:: What the task asks ::
Wherever the listing holds a picture, leave it out, and copy the remainder exactly.
(Beginning of Data block)
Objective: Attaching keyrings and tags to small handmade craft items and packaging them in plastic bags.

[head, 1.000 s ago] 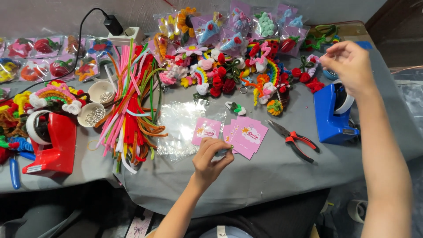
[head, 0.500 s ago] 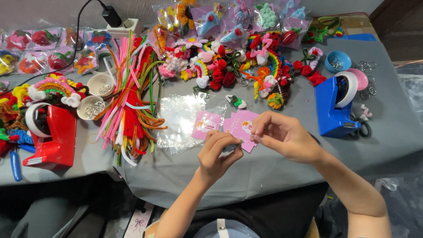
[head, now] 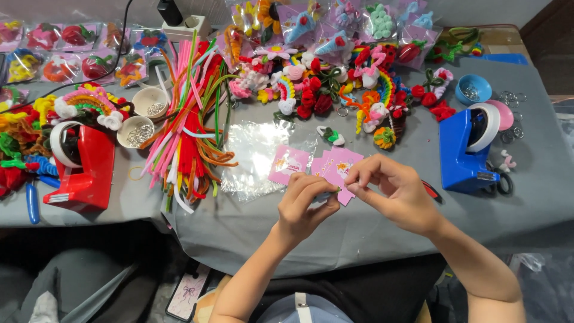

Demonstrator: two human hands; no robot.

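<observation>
Head view. Both hands meet over the table's near edge: left hand and right hand pinch, fingertips together, one pink card at the front of a small stack of pink cards. Clear plastic bags lie just left; pipe cleaners farther left; blue tape dispenser right; red tape dispenser far left.

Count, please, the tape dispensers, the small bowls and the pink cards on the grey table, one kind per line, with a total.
Tape dispensers: 2, one red, one blue
Small bowls: 3, two cream, one blue
Pink cards: at least 3, one apart, the rest overlapping beside the hands
Total: at least 8
</observation>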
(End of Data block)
:: Exercise answer ::
Objective: Attaching keyrings and tags to small handmade craft items and packaging them in plastic bags.

[head, 1.000 s ago] 
[head, 0.500 s ago] 
[head, now] 

Demonstrator: two human hands; no robot.

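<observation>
Head view. Both hands meet over the table's near edge: left hand and right hand pinch, fingertips together, one pink card at the front of a small stack of pink cards. Clear plastic bags lie just left; pipe cleaners farther left; blue tape dispenser right; red tape dispenser far left.

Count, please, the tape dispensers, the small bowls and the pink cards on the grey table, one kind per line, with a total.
Tape dispensers: 2, one red, one blue
Small bowls: 3, two cream, one blue
Pink cards: at least 3, one apart, the rest overlapping beside the hands
Total: at least 8
</observation>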

The output for this exercise is finished.